Beer and glass flew everywhere, with one piece impaling him in the chest. It was actually minor but I didn’t know that in the moment. All I knew is that I had a shocked small child with glass in his chest. I knew the advice was always to not pull it out. This is how I ended up running into the Emergency Department on a humid summer evening seeking treatment for a preschooler covered in beer and broken glass.

To really round out the “I probably-shouldn’t-be-allowed-a-house-plant, let alone children” vibe, I was toting my infant daughter on my other hip. She, happily playing in the sandbox prior to the explosion, was clad only in a diaper and sticky popsicle stains. Even the least stringent of parenting guidelines don’t give out gold stars for that.

Minor injury

For all the furor, the injury was minor. Boywonder ended up with a tiny scar from the minimal stitches. We like to think it makes him look tough.

He has answered questions about the scar, usually from swooning girls, over the years with “oh that? it’s from when I couldn’t hold my liquor.”

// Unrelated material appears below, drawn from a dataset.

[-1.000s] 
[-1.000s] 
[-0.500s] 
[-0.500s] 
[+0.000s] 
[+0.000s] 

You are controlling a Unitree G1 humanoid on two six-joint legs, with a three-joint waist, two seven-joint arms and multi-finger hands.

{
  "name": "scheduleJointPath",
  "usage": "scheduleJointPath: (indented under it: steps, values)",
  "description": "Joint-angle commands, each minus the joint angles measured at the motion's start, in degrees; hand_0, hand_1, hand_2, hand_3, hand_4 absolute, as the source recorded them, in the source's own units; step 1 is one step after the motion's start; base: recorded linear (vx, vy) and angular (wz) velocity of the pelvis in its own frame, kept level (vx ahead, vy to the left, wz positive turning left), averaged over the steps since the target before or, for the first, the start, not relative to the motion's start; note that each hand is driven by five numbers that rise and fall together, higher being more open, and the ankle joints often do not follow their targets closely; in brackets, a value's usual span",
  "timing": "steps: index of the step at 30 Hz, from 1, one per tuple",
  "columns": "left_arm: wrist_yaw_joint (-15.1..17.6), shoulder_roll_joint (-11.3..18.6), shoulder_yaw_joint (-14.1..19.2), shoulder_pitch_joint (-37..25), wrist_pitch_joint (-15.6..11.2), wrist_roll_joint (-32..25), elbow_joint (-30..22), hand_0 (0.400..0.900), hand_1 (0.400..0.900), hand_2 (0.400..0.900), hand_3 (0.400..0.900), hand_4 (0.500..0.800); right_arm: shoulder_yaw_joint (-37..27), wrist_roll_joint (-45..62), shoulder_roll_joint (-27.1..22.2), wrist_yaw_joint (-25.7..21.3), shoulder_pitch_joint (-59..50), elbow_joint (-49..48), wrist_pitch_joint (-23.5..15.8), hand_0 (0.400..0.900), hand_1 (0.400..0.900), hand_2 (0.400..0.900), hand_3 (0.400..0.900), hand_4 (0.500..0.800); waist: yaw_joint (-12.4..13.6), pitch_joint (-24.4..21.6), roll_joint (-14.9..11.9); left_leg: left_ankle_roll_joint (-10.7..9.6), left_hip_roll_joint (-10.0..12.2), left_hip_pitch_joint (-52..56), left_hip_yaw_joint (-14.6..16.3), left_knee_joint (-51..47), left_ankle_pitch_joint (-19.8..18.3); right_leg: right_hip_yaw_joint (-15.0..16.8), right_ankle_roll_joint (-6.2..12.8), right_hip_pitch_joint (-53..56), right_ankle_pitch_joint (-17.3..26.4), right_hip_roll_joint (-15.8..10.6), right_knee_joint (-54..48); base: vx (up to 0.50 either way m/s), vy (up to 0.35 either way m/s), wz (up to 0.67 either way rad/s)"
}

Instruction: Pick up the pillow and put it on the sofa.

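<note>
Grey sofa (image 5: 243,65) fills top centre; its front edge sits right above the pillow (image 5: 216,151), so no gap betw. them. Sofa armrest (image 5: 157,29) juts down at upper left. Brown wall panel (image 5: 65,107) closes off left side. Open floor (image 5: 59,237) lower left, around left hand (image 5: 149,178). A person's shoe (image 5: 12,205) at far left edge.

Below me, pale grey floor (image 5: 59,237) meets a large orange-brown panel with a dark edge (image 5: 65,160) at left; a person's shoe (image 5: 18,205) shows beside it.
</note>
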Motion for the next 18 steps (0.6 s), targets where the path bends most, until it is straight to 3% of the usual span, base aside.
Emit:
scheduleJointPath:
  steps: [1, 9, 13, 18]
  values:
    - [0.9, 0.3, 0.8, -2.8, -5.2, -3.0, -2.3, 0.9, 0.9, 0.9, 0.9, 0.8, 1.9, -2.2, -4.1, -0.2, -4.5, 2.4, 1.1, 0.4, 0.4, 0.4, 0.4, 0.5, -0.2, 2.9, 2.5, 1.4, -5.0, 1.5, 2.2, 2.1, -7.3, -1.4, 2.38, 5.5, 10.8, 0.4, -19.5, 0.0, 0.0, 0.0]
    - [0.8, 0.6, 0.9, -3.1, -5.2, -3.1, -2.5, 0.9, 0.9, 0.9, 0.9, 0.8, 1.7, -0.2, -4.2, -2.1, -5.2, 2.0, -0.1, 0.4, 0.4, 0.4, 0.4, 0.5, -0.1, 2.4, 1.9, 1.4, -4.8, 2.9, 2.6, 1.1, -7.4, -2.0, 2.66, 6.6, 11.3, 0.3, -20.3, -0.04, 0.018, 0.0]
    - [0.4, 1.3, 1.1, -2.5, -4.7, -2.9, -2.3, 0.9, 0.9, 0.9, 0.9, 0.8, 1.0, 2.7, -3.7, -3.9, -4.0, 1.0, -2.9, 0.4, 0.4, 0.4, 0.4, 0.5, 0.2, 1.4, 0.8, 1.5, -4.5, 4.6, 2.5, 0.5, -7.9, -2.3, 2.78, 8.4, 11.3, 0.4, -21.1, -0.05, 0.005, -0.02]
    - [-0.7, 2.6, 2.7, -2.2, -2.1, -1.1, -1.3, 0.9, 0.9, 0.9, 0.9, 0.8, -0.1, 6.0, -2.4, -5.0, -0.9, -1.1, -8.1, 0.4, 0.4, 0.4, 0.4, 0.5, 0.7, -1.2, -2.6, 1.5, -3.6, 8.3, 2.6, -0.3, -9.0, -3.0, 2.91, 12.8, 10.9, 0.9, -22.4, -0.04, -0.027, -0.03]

He does a mama proud, I tell you.

Change

For her part, GirlWonder has not been without her own “how I survived my parents” stories. She was disciplined at age four by Mr. Wonderful, who sternly sent her to stand in a corner. She was sobbing — angrily I am told — into the wallpaper when suddenly she fell over in a dead faint.

Seconds later she came to in her terrified father’s arms where she spit out a nickel. He believes but cannot prove that she had stuck the nickel in her mouth during her angry tirade, swallowed it while sobbing, choked and (possibly) dislodged it when she fell.

Thank God for Guardian Angels who look out for angry little girls. Later she would thrill to the time her entire family forgot to pick her up after practice “twice in one week.”

Boywonder, for his part, would like us to recall that it wasn’t his job to remember her. He was, however, the one to retrieve her from school where she sat on a bench after practice wondering if it was too late to be adopted by a much more conscientious family.

True story

I have colleagues who laugh to recall that the first time they met her she was “sleeping on a table” in the office kitchen. This is true.

Not my finest mothering moment but one we all survived. Attention, love, food, stability and yes, even a few thousand parental apologies are all it takes to raise confident, capable young people who know they can make mistakes too.

I have laughingly called myself “The World’s Okayest Mom.”

It’s my wholly honest bid to never raise the bar too high. Frankly, if you never climb up on that pedestal you never have far to fall.